#### [Exercise aim]
Restate all of the material, keeping every line identical to the original.

______

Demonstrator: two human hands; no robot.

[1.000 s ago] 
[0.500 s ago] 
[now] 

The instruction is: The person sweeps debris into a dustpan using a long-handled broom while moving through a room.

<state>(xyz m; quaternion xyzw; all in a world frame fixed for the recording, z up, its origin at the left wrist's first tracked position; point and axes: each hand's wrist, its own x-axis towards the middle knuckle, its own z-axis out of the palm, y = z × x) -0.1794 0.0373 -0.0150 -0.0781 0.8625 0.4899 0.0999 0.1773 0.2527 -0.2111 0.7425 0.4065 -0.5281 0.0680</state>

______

#### [Your response]
Demonstrator: two human hands; no robot.

[1.000 s ago] 
[0.500 s ago] 
[now] 

The instruction is: The person sweeps debris into a dustpan using a long-handled broom while moving through a room.

<state>(xyz m; quaternion xyzw; all in a world frame fixed for the recording, z up, its origin at the left wrist's first tracked position; point and axes: each hand's wrist, its own x-axis towards the middle knuckle, its own z-axis out of the palm, y = z × x) -0.1794 0.0373 -0.0150 -0.0781 0.8625 0.4899 0.0999 0.1773 0.2527 -0.2111 0.7425 0.4065 -0.5281 0.0680</state>

No additional output is required for this exercise.